2. Specialty soils, including Jiffy Mix and Ready Mix for the seedlings
3. Fertilizers such as Miracle Gro for Tomatoes
4. Tomato brands such as Better Boy, Beefsteak, Roma, and Sweet 100.
The exact assortment is open to your choice. We would like to assist you in making the proper selections for your region, so please call us at 1-800-550-1536 as soon as possible so that we can complete this order appropriately, and make sure that it reaches you at convenient times.
Fortunately sometime later I was able to try another scam on the Naughtons. I was undaunted by the lack of complete closure on the tomato scam, so I proceeded full speed ahead. At one point in our conversations the Naughtons suggested that we might be interested in reading some mystery stories about the southwestern states by Tony Hellerman. Well, I sort of got intrigued by this, since it isn’t Hellerman that is the writer but rather Hillerman. I made a few choice comments to them about their lack of literary awareness, and they decided to strike back.

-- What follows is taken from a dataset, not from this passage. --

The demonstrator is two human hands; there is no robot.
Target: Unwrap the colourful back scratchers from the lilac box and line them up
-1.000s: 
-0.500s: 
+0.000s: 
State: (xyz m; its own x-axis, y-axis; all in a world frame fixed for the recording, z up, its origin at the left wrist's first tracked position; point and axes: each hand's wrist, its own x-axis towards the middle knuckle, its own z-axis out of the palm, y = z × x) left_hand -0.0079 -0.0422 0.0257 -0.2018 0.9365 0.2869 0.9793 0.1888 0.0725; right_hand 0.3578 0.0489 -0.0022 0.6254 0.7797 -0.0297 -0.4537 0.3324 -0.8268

First of all a book by Hillerman appeared in our mail via USPS. It purported to come from Tony Hillerman himself. The return address has only the initials, T.H. and was sent in late August, 1997. It was at that time that Sally and I were celebrating our 50th wedding anniversary, and we had of course invited the Naughtons. Prior to that we had received a card, again purportedly sent by Tony. In it was an inscription “I’m depressed over not being invited but happy 50th anyway.”
Well, this was just too much pressure on me and I swung into action. First I tracked down what Tony Hillerman’s real signature is like. Then I wrote a letter to the Naughtons, purportedly from Hillerman, that a friend of mine mailed to them from Albuquerque, NM. Following is the letter:
Box 148Albuquerque, NM
Mr. & Mrs. J. Naughton
5608 Crestwood Pl
Madison, WI 53705
It has come to my attention that some people in Madison, WI, have been toying with my good name. How do I know this is true? – because the USPS has been comparing addresses on various packages sent to Syracuse, NY.
Shown in the picture is the major instance of this deception. There are many false indications in this picture. First, the initials T.H. are written in a fashion that I never use. For your edification I refer you to the end of this letter where you can see my real signature. If you look at the publication FIRSTS, June1944 you will see this, and also how it has changed over the years. I suggest you read that report very carefully. You may then be able to improve your scam.
Third, note that the package was mailed from Julesburg, CO which is about as far from Arizona as one can get and still be in Colorado.
The package contained a book, which is the only real item in this ménage. There was an inscribed note but again with a definite non-Hillerman signature.
Now the worst of it all is the final insult. This was in a card that had been sent to some very gentle people, who would never do a thing to upset a fellow human being. Shown here is a note on a card to them, in which I am purported to have criticized these fine, elderly, unassuming people on the occasion of their 50th wedding anniversary. At great personal effort these wonderful people found me and expressed to me their extreme sorrow, and they obviously were suffering untold embarrassment. I did my best to reassure them that it was not I that wrote that note, but in their distress they only thought I was merely trying to protect their friends in Madison, WI. I was so moved by their gentleness that I realized the only way I could help them was to go to their 50th Anniversary celebration. Thus, at great loss to my readership I stopped work on my latest book and took the time to fly to Syracuse to allay their fears.
Knowing that you would react to this in disbelief I persuaded the gentle couple to let me have my picture taken with them. So you can see that for yourself.
While it is not my nature to tell other people what to do, in this case I urge you to re-examine your life style, and try your best to not cause any further distress upon this unassuming couple who would never do anything to upset anyone, and who are only trying to make their way through life with a minimum of disruption.
In hope for the future,
I sent this letter to Jack and Elaine and I can only hope that I have put an end to their shenanigans.